▶ [Exercise description] Would you output the listing exactly, with every image omitted?

▶ [Data shown]
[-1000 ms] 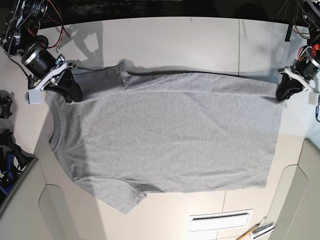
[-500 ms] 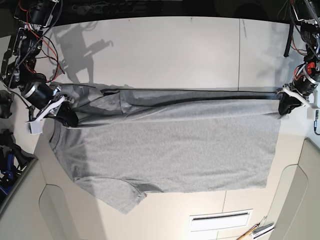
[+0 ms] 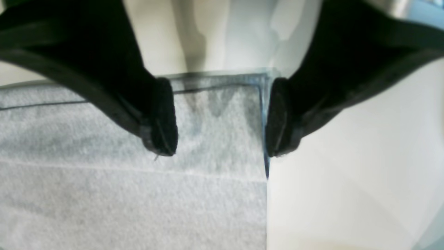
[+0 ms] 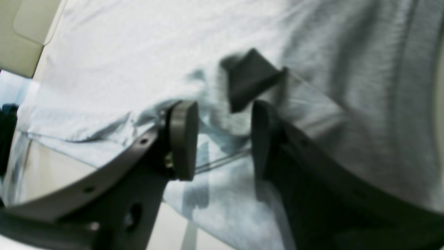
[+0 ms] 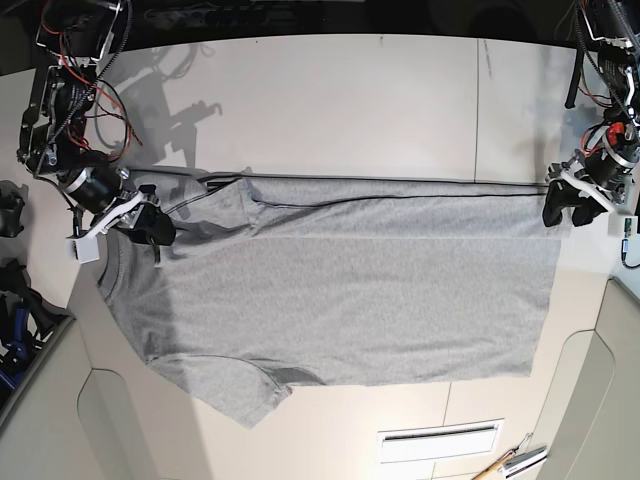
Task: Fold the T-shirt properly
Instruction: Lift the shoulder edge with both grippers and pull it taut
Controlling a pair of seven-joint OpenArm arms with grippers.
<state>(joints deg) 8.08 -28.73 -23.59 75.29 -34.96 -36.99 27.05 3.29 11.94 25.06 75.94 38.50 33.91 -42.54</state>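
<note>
Two end effectors are seen at the far edge of the T-shirt [image 5: 340,280], which is spread flat on the pale desk [image 5: 340,100] with its plain grey side up. The collar is turned toward the left of the base view and the hem toward the right. The left end effector [image 3: 220,118] is placed at the far hem corner, on the right of the base view; in its wrist view the dark fingers [image 3: 163,118] are parted, with the corner of the cloth lying between them and not clamped. The right end effector [image 4: 222,139] is set at the shoulder and sleeve, on the left of the base view; its pads [image 4: 184,139] are likewise held apart, with bunched grey cloth seen in the gap. The near sleeve is laid out toward the front edge of the desk.
</note>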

▶ [Task result]
[-1000 ms] 
[-500 ms] 
[+0 ms] 
[+0 ms] 
[+0 ms] 
Task: Fold the T-shirt properly
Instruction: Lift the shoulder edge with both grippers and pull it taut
Controlling a pair of seven-joint OpenArm arms with grippers.
<state>(joints deg) 8.08 -28.73 -23.59 75.29 -34.96 -36.99 27.05 3.29 11.94 25.06 75.94 38.50 33.91 -42.54</state>
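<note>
Two end effectors are seen at the far edge of the T-shirt [image 5: 340,280], which is spread flat on the pale desk [image 5: 340,100] with its plain grey side up. The collar is turned toward the left of the base view and the hem toward the right. The left end effector [image 3: 220,118] is placed at the far hem corner, on the right of the base view; in its wrist view the dark fingers [image 3: 163,118] are parted, with the corner of the cloth lying between them and not clamped. The right end effector [image 4: 222,139] is set at the shoulder and sleeve, on the left of the base view; its pads [image 4: 184,139] are likewise held apart, with bunched grey cloth seen in the gap. The near sleeve is laid out toward the front edge of the desk.
</note>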

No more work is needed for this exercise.